- Problem to work on
Repeat the listing exactly as given, omitting every image.

- Material to process
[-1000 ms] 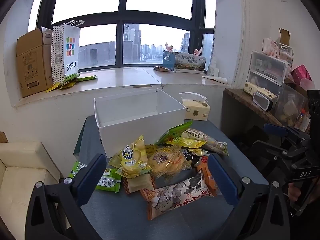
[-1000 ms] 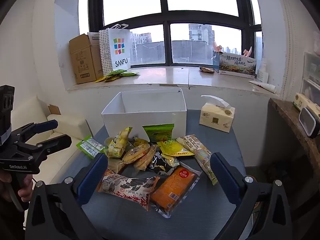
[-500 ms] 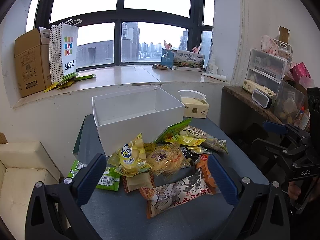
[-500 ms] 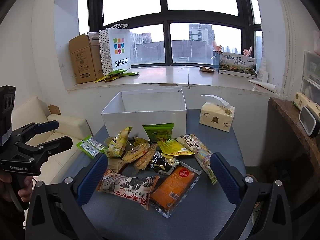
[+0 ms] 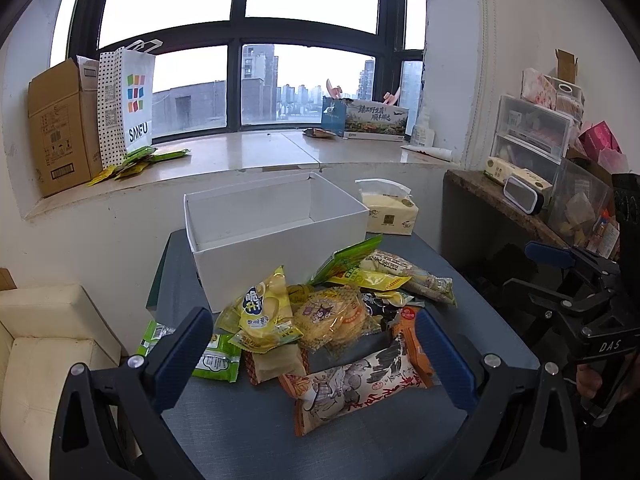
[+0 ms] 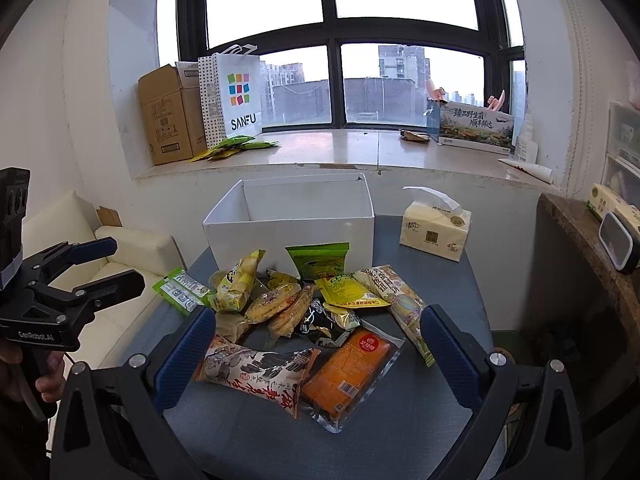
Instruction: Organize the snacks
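Observation:
A pile of snack packets lies on a dark blue table (image 5: 248, 432) in front of an empty white box (image 5: 276, 236). The pile holds a yellow chip bag (image 5: 264, 314), a round cracker pack (image 5: 332, 316), an orange pack (image 6: 352, 372), a white-and-red illustrated bag (image 6: 256, 372) and green packets (image 6: 318, 262). My left gripper (image 5: 314, 354) is open and empty, low over the table's near edge. My right gripper (image 6: 318, 354) is open and empty, also short of the pile. Each gripper shows in the other's view: the right gripper (image 5: 568, 280), the left gripper (image 6: 88, 268).
A tissue box (image 6: 436, 228) stands right of the white box (image 6: 292, 220). A cream sofa (image 5: 44, 336) sits left of the table. A shelf with storage drawers (image 5: 532, 140) is on the right. The windowsill holds a cardboard box (image 6: 168, 116), a SANFU bag (image 6: 236, 96) and loose packets.
Both grippers have eased slightly forward toward the snack pile. Both stay open, and no snack has moved.

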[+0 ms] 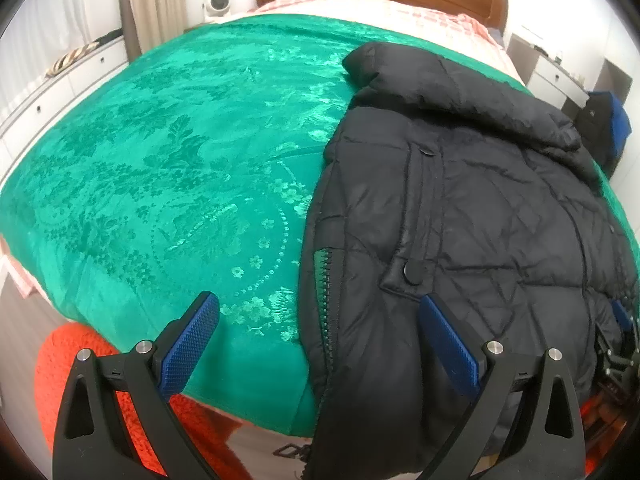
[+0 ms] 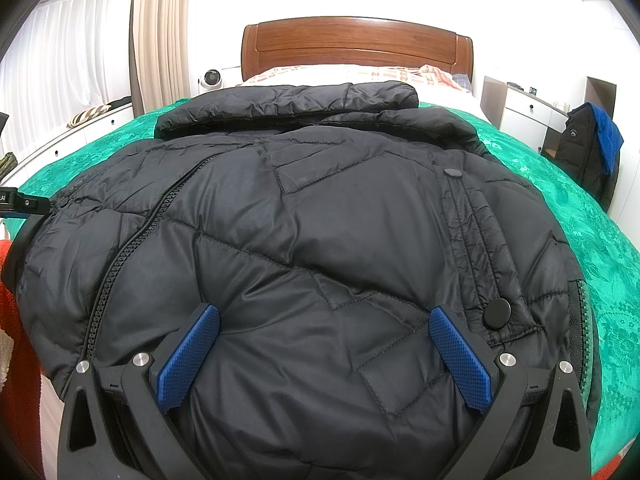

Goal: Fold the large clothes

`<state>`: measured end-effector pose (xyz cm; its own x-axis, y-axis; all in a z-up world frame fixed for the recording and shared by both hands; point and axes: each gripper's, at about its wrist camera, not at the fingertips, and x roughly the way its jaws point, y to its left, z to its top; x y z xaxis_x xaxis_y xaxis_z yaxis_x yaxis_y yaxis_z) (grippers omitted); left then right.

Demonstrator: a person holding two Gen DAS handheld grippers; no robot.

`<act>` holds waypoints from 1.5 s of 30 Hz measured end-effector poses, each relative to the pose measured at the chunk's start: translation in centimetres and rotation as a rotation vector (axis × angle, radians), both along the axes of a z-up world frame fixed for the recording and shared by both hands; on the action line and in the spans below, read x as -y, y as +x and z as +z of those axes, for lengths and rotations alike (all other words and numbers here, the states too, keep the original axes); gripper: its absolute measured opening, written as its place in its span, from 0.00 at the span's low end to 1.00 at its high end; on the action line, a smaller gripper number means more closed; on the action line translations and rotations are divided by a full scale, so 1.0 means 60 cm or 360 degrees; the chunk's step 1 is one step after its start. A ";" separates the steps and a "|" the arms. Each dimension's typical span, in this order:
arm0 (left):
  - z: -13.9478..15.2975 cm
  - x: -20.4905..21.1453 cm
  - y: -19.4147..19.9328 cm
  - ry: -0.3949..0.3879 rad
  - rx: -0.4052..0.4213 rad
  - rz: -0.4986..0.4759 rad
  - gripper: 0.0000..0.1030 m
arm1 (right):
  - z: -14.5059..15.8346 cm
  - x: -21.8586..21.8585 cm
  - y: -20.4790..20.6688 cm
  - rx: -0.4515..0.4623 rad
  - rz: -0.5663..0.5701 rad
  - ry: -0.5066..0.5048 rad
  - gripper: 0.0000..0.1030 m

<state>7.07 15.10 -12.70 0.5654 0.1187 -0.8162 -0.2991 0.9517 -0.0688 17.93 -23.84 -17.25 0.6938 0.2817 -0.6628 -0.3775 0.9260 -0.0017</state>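
A black quilted puffer jacket [image 1: 460,208] lies on the green bedspread [image 1: 180,160], collar toward the headboard and hem at the near bed edge. My left gripper [image 1: 320,304] is open at the jacket's left hem edge, by the zipper; one finger is over the bedspread, the other over the jacket. In the right wrist view the jacket [image 2: 312,216] fills the frame. My right gripper [image 2: 324,316] is open above the jacket's lower front, holding nothing. The right gripper also shows at the right edge of the left wrist view [image 1: 616,340].
A wooden headboard [image 2: 356,46] stands at the far end. White drawers [image 1: 60,92] line the left wall. A bedside cabinet [image 2: 520,108] and a dark hanging garment with blue [image 2: 596,148] are at right. An orange knitted cloth [image 1: 80,360] lies below the bed edge.
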 end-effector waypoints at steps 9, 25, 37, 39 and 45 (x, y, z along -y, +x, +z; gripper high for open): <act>-0.002 0.004 0.001 0.0017 -0.0013 -0.0013 0.97 | 0.000 0.000 0.001 0.0001 0.0000 -0.0001 1.00; -0.004 0.002 0.002 0.0013 -0.0024 -0.0009 0.97 | 0.000 0.000 -0.001 0.0002 0.0000 -0.0001 1.00; -0.005 0.004 0.003 0.0019 -0.0030 -0.0015 0.97 | 0.000 0.000 0.000 0.0003 0.0000 -0.0002 1.00; -0.005 0.005 0.003 0.0018 -0.0029 -0.0014 0.97 | 0.000 0.000 0.000 0.0003 0.0000 -0.0002 1.00; -0.005 0.006 0.004 0.0018 -0.0032 -0.0015 0.97 | -0.001 0.000 0.000 0.0003 0.0000 -0.0002 1.00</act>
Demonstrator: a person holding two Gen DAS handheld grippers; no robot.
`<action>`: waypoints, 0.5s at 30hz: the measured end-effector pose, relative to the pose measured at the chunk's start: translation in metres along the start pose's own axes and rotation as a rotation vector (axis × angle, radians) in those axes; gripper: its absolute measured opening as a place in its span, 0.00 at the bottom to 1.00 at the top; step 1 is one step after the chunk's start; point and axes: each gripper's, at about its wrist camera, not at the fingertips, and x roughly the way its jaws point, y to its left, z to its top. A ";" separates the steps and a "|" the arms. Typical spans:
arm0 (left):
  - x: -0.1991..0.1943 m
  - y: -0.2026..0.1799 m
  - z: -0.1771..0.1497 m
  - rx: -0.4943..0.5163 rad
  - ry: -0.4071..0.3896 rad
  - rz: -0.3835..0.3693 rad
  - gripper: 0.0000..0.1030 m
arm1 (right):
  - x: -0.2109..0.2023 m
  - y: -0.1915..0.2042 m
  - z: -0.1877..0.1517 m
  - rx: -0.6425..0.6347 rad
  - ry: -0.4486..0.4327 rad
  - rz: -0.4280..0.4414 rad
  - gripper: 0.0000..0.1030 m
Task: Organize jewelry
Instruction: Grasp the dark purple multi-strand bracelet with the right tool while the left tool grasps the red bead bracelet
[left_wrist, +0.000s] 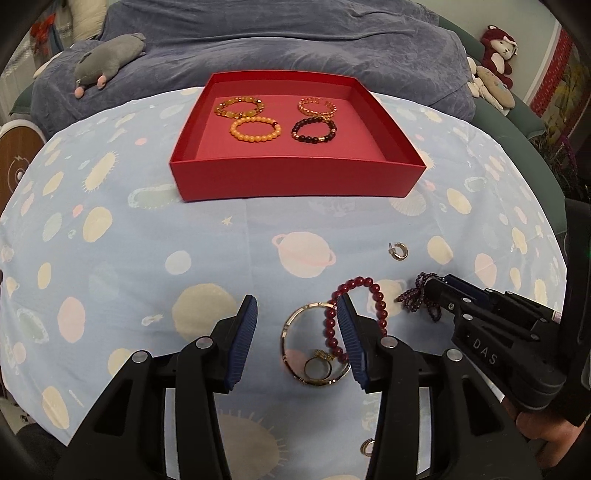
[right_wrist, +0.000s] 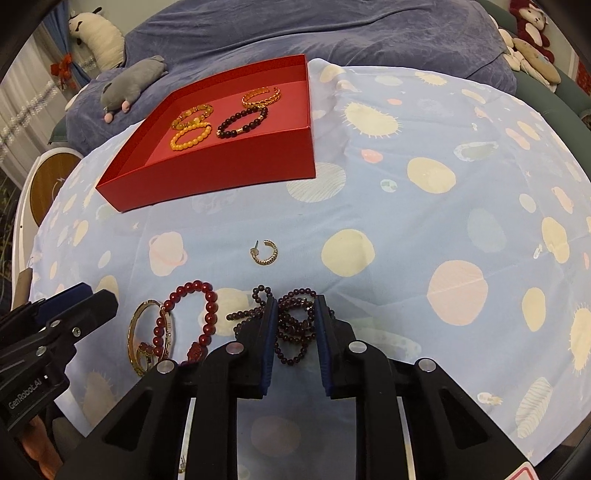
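Straddling the heap of dark purple beads (right_wrist: 293, 328), the right claw (right_wrist: 295, 317) is sitting low with its jaws spread, the strand lying between them but not yet pinched. Closing well here calls for catching several loops at once, low against the cloth (right_wrist: 424, 229), then lifting straight up so no trailing loop snags (the strand looks tangled on itself). Just to its left, the left claw (left_wrist: 301, 328) is hanging spread and empty over the gold bangle (left_wrist: 291, 325), the ring (left_wrist: 317, 367) and the red bead bracelet (left_wrist: 373, 306); it is best keeping clear. A little beyond, a small gold hoop earring (right_wrist: 266, 252) is lying alone. Farthest off, the red box (left_wrist: 295, 181) is holding four bracelets, with bare floor near its front wall for the purple strand.
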 end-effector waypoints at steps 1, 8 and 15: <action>0.003 -0.003 0.002 0.013 0.004 -0.005 0.42 | 0.001 -0.001 0.000 0.001 0.006 -0.004 0.12; 0.028 -0.021 0.011 0.088 0.043 -0.033 0.42 | -0.002 -0.012 -0.003 0.035 0.011 0.011 0.05; 0.045 -0.028 0.004 0.116 0.091 -0.046 0.36 | -0.009 -0.015 -0.002 0.057 0.009 0.027 0.05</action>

- Solution to the exercise
[-1000 ms] 
[-1000 ms] 
[-500 ms] 
[-500 ms] 
[+0 ms] 
[+0 ms] 
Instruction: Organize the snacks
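Observation:
A pile of snack packets lies on a dark blue table (image 5: 248, 432) in front of an empty white box (image 5: 276, 236). The pile holds a yellow chip bag (image 5: 264, 314), a round cracker pack (image 5: 332, 316), an orange pack (image 6: 352, 372), a white-and-red illustrated bag (image 6: 256, 372) and green packets (image 6: 318, 262). My left gripper (image 5: 314, 354) is open and empty, low over the table's near edge. My right gripper (image 6: 318, 354) is open and empty, also short of the pile. Each gripper shows in the other's view: the right gripper (image 5: 568, 280), the left gripper (image 6: 88, 268).
A tissue box (image 6: 436, 228) stands right of the white box (image 6: 292, 220). A cream sofa (image 5: 44, 336) sits left of the table. A shelf with storage drawers (image 5: 532, 140) is on the right. The windowsill holds a cardboard box (image 6: 168, 116), a SANFU bag (image 6: 236, 96) and loose packets.
Both grippers have eased slightly forward toward the snack pile. Both stay open, and no snack has moved.
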
[+0 ms] 
[+0 ms] 

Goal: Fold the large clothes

`<state>`: measured end-effector pose (xyz cm; its own x-axis, y-axis; all in a z-up world frame fixed for the recording and shared by both hands; point and axes: each gripper's, at about its wrist camera, not at the fingertips, and x roughly the way its jaws point, y to its left, z to its top; x y z xaxis_x xaxis_y xaxis_z yaxis_x yaxis_y yaxis_z) (grippers omitted); left then right.

Demonstrator: a person holding two Gen DAS handheld grippers; no robot.

`<act>` holds waypoints from 1.5 s of 30 Hz measured end-effector poses, each relative to the pose measured at the chunk's start: translation in centimetres and rotation as a rotation vector (axis × angle, radians), both along the axes of a z-up world frame fixed for the recording and shared by both hands; on the action line and in the spans below, read x as -y, y as +x and z as +z of those axes, for lengths and rotations alike (all other words and numbers here, the states too, keep the original axes); gripper: its absolute measured opening, written as its place in its span, from 0.00 at the span's low end to 1.00 at its high end; on the action line, a smaller gripper number means more closed; on the action line translations and rotations are divided by a full scale, so 1.0 means 60 cm or 360 degrees; the chunk's step 1 is one step after its start. A ";" separates the steps and a "|" the arms. Each dimension's typical span, in this order:
arm0 (left):
  - z: -13.9478..15.2975 cm
  - x: -20.4905..21.1453 cm
  - y: -19.4147..19.9328 cm
  - ry: -0.3949..0.3879 rad
  - rx: -0.4052..0.4213 rad
  - rz: -0.4986..0.4759 rad
  - gripper: 0.0000..0.1030 m
arm1 (right):
  - z: -14.5059..15.8346 cm
  - x: -21.8586..21.8585 cm
  - y: -20.4790..20.6688 cm
  - rx: -0.4515..0.4623 rad
  - rz: -0.5663..0.5701 rad
  - ry: -0.5066..0.5048 rad
  - gripper: 0.0000..0.1030 m

<state>7.07 15.10 -12.70 0.5654 0.1187 -0.8162 -0.2991 0.9517 -0.0688 17.93 -23.84 -17.25 0.6938 0.2817 -0.6628 -0.3775 0.9260 -0.0017</state>
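A black quilted puffer jacket [image 1: 460,208] lies on the green bedspread [image 1: 180,160], collar toward the headboard and hem at the near bed edge. My left gripper [image 1: 320,304] is open at the jacket's left hem edge, by the zipper; one finger is over the bedspread, the other over the jacket. In the right wrist view the jacket [image 2: 312,216] fills the frame. My right gripper [image 2: 324,316] is open above the jacket's lower front, holding nothing. The right gripper also shows at the right edge of the left wrist view [image 1: 616,340].
A wooden headboard [image 2: 356,46] stands at the far end. White drawers [image 1: 60,92] line the left wall. A bedside cabinet [image 2: 520,108] and a dark hanging garment with blue [image 2: 596,148] are at right. An orange knitted cloth [image 1: 80,360] lies below the bed edge.
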 end-effector waypoints at steps 9, 25, 37, 39 and 45 (x, y, z along -y, +x, +z; gripper high for open): <act>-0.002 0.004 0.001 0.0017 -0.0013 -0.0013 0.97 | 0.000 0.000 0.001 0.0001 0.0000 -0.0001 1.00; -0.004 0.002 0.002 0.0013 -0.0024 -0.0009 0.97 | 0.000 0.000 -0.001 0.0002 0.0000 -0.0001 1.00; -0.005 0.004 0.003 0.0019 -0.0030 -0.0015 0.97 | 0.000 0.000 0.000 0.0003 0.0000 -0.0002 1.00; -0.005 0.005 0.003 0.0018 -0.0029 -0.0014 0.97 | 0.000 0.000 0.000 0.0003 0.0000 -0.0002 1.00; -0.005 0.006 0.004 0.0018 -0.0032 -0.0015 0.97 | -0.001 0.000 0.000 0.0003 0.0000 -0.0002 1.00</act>
Demonstrator: a person holding two Gen DAS handheld grippers; no robot.
`<action>`: waypoints, 0.5s at 30hz: the measured end-effector pose, relative to the pose measured at the chunk's start: translation in metres along the start pose's own axes and rotation as a rotation vector (axis × angle, radians) in those axes; gripper: its absolute measured opening as a place in its span, 0.00 at the bottom to 1.00 at the top; step 1 is one step after the chunk's start; point and axes: each gripper's, at about its wrist camera, not at the fingertips, and x roughly the way its jaws point, y to its left, z to its top. A ";" separates the steps and a "|" the arms. Typical spans:
arm0 (left):
  - x: -0.1991..0.1943 m
  - y: -0.2026..0.1799 m
  - z: -0.1771..0.1497 m
  - rx: -0.4943..0.5163 rad
  - ry: -0.4071..0.3896 rad
  - rz: -0.3835..0.3693 rad
  - gripper: 0.0000..0.1030 m
arm1 (right):
  - x: -0.2109..0.2023 m
  - y: -0.1915..0.2042 m
  - z: -0.1877..0.1517 m
  - rx: -0.6425..0.6347 rad
  - ry: -0.4486..0.4327 rad
  - rz: -0.4280..0.4414 rad
  - gripper: 0.0000..0.1030 m
Task: Organize jewelry
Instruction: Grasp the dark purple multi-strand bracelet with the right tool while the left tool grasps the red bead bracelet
[left_wrist, +0.000s] 
[right_wrist, +0.000s] 
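Straddling the heap of dark purple beads (right_wrist: 293, 328), the right claw (right_wrist: 295, 317) is sitting low with its jaws spread, the strand lying between them but not yet pinched. Closing well here calls for catching several loops at once, low against the cloth (right_wrist: 424, 229), then lifting straight up so no trailing loop snags (the strand looks tangled on itself). Just to its left, the left claw (left_wrist: 301, 328) is hanging spread and empty over the gold bangle (left_wrist: 291, 325), the ring (left_wrist: 317, 367) and the red bead bracelet (left_wrist: 373, 306); it is best keeping clear. A little beyond, a small gold hoop earring (right_wrist: 266, 252) is lying alone. Farthest off, the red box (left_wrist: 295, 181) is holding four bracelets, with bare floor near its front wall for the purple strand.
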 end-effector waypoints at steps 1, 8 and 15: <action>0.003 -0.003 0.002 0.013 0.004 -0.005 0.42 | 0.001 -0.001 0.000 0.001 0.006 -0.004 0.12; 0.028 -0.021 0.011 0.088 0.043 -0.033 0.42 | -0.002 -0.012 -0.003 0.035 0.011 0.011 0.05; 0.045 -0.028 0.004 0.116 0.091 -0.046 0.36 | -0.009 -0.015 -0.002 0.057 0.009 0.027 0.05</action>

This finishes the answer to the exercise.